Diebold "Forecasting in Economics, Business, Finance and Beyond" (v. 1 August 2017) section 10.1 lists absolute standards for point forecasts, with the first one being unbiasedness: Optimal forecasts are unbiased. There is a brief follow-up there, too: If the forecast is unbiased, then the forecast error has a zero mean.

I have a quibble with this. Let $Y$ be the random variable the realization of which we are trying to predict, and let $z$ be the forecast. If

  1. we know at the time of making the forecast that it will be judged by a quantile loss function (say, a $p$-level quantile)

and

  1. our goal is to minimize the expected loss,

we should target the relevant quantile of the distribution, $z=F_Y^{-1}(p)$, where $F_{Y}$ is the cumulative distribution function of $Y$. I would be willing to call $z=z^*:=F_Y^{-1}(p)$ an optimal forecast. However, unless the quantile coincides with the mean, $z$ will produce an error $e:=Y-z$ with $\mathbb{E}(e)$, breaking Diebold's optimality property.

Question: How could we reformulate the optimality property for it to make more sense? What if we defined unbiasedness w.r.t. the loss-minimizing target instead of the realization of $Y$ (so that in my example, an optimal forecast would have the expected value of $F_Y^{-1}(p)$ instead of $\mathbb{E}(Y)$ as per Diebold)? Or are there circumstances where such version of unbiasedness is not desirable?


Update: To be fair, Diebold writes the following in section 2.8 (on p. 38):

Quite generally under asymmetric $L(e)$ loss (e.g., linlin), optimal forecasts are biased, whereas the conditional mean forecast is unbiased. Bias is optimal under asymmetric loss because we can gain on average by pushing the forecasts in the direction such that we make relatively few errors of the more costly sign.

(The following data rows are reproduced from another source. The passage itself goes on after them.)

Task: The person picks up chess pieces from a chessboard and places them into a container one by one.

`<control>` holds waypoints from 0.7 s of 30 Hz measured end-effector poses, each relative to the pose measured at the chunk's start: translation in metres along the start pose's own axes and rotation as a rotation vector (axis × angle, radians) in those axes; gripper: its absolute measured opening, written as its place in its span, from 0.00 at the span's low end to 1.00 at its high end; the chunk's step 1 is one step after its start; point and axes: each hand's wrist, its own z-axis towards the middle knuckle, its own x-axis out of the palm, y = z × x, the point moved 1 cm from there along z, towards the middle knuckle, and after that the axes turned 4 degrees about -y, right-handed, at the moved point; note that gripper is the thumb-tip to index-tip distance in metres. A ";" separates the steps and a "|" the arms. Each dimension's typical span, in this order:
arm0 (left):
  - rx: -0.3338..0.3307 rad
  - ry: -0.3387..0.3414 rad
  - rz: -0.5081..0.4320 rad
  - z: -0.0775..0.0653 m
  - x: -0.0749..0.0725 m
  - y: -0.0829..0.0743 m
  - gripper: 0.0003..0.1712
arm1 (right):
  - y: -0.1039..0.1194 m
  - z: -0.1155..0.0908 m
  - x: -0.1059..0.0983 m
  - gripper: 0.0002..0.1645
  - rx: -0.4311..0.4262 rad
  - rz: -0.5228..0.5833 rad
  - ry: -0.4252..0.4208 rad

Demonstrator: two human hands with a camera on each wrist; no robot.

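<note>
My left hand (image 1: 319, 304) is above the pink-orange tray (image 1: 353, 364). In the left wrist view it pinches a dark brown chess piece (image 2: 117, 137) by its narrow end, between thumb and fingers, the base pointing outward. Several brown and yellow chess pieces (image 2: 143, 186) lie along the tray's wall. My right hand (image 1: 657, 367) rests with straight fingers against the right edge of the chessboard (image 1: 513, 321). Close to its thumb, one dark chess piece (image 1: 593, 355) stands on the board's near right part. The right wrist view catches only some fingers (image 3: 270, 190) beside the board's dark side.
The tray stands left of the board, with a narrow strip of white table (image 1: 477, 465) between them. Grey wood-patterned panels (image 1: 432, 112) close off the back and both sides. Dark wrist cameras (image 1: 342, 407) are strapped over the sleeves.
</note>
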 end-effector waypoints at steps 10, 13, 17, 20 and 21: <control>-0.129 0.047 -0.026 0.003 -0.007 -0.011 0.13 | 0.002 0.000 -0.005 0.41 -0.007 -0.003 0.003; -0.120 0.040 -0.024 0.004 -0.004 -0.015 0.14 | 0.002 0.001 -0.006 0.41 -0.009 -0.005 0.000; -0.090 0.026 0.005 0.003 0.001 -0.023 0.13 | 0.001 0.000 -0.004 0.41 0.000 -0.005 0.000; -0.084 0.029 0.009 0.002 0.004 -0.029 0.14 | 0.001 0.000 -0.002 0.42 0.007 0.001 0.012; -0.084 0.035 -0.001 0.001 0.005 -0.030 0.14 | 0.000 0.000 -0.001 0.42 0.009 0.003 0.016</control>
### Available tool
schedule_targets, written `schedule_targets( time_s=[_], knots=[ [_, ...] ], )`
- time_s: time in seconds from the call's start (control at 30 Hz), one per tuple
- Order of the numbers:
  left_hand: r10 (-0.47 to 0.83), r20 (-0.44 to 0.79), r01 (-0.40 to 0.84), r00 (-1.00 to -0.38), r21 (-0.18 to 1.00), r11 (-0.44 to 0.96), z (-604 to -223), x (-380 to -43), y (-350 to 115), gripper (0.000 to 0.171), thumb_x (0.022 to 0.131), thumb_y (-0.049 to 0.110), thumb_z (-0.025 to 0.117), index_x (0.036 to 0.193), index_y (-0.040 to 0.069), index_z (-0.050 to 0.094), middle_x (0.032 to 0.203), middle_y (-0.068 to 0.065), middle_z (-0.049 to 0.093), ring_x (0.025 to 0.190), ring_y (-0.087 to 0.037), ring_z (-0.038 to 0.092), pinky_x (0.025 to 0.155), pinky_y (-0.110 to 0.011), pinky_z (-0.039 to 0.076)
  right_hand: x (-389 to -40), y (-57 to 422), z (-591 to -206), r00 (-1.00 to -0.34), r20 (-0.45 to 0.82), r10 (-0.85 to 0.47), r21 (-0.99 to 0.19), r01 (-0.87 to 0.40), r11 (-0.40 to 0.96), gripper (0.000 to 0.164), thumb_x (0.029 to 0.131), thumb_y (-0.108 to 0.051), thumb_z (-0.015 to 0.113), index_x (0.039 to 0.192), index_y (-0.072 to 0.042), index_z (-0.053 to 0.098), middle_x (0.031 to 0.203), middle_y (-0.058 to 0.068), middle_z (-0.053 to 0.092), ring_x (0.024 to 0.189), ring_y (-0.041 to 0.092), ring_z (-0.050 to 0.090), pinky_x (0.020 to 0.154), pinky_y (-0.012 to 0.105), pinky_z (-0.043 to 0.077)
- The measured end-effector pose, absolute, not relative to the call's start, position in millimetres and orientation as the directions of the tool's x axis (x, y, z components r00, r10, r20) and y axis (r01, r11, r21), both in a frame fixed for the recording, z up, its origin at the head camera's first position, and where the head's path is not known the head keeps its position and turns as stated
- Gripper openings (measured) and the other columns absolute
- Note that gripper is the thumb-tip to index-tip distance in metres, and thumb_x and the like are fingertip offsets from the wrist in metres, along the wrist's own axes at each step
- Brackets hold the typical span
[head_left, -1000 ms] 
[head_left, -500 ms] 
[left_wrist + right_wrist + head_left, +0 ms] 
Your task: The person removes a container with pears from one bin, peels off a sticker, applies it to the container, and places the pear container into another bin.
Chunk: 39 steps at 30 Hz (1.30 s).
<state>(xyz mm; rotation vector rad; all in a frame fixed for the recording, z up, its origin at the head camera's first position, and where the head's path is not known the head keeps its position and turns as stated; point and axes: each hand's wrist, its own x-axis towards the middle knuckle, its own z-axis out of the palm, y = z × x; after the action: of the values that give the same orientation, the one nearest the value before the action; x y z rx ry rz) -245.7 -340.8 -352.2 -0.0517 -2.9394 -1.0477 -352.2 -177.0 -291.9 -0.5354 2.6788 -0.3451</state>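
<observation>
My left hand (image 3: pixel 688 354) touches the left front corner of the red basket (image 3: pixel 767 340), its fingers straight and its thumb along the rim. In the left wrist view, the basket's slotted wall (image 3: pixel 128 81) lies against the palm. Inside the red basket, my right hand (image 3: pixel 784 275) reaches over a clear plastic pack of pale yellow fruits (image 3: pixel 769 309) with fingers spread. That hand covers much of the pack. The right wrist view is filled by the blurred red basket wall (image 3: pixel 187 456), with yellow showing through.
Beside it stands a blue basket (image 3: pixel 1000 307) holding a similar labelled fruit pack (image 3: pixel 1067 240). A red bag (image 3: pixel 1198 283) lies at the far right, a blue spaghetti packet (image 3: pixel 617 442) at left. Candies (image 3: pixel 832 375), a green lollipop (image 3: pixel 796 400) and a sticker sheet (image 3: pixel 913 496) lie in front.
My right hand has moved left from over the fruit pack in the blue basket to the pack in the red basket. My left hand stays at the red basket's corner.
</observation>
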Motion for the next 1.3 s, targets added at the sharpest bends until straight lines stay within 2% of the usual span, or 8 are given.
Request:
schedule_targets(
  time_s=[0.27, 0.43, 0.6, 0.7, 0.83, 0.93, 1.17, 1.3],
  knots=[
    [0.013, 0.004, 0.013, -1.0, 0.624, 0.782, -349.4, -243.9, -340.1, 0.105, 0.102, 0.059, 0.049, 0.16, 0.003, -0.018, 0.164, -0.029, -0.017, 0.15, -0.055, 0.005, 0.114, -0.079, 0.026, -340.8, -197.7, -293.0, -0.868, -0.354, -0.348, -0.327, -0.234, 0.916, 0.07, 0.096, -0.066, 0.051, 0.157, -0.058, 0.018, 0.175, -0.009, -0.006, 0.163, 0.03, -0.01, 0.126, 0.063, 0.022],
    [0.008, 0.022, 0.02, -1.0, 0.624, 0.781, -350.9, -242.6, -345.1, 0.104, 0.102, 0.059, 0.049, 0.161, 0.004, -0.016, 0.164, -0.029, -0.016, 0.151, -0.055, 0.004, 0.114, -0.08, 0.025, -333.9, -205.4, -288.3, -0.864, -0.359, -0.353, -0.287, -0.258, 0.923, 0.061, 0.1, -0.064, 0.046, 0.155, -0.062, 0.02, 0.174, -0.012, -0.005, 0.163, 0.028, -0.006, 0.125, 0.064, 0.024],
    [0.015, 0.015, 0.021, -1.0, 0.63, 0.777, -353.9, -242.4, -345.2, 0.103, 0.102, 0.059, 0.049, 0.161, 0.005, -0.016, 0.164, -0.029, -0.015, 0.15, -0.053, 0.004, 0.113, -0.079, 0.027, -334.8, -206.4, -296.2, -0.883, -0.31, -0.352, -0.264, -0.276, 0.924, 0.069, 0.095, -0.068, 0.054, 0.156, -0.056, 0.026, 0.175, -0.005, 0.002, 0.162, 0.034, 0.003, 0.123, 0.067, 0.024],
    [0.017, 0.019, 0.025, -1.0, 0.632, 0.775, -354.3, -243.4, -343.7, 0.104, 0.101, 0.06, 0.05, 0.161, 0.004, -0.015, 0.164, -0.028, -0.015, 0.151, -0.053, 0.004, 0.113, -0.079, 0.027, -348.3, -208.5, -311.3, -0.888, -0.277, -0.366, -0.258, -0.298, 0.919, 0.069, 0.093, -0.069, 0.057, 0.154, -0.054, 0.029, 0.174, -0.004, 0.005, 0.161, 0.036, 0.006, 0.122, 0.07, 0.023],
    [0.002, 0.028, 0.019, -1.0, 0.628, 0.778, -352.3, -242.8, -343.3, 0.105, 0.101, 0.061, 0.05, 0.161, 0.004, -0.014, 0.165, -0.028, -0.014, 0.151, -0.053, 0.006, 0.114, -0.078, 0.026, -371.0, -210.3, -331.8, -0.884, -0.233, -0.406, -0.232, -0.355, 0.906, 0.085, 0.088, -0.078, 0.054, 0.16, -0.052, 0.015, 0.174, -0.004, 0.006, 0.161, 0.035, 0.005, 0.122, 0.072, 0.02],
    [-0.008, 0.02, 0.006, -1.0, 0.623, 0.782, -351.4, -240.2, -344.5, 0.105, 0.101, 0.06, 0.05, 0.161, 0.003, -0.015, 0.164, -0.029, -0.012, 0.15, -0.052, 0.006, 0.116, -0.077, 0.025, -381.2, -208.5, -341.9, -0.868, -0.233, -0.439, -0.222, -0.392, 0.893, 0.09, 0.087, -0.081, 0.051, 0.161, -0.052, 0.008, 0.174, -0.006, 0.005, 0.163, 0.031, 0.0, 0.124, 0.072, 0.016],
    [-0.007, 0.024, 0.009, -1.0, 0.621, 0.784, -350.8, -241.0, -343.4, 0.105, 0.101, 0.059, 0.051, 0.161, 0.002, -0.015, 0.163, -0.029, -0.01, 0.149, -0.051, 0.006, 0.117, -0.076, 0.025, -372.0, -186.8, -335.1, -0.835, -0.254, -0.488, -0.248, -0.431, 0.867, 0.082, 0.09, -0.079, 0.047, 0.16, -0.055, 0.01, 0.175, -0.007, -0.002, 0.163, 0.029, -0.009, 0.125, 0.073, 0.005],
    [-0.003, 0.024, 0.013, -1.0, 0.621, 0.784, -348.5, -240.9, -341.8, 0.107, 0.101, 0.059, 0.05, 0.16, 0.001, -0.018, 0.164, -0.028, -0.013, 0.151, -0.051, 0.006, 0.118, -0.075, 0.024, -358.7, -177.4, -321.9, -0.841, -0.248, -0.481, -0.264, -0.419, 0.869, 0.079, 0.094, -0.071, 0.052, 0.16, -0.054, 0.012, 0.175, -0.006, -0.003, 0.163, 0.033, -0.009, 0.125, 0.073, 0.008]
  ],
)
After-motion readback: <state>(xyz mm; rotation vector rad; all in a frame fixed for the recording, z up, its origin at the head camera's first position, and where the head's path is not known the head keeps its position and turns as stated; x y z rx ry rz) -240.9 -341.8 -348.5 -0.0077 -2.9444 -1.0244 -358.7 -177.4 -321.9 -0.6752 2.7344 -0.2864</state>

But he does not reiterate nor even hint at that in the beginning of chapter 10 (e.g. on p. 334-335) where he discusses forecast optimality – even though he does mention the loss function there:

This unforecastability principle is valid in great generality; it holds, for example, regardless of whether linear-projection optimality or conditional-mean optimality is of interest, regardless of whether the relevant loss function is quadratic, and regardless of whether the series being forecast is stationary.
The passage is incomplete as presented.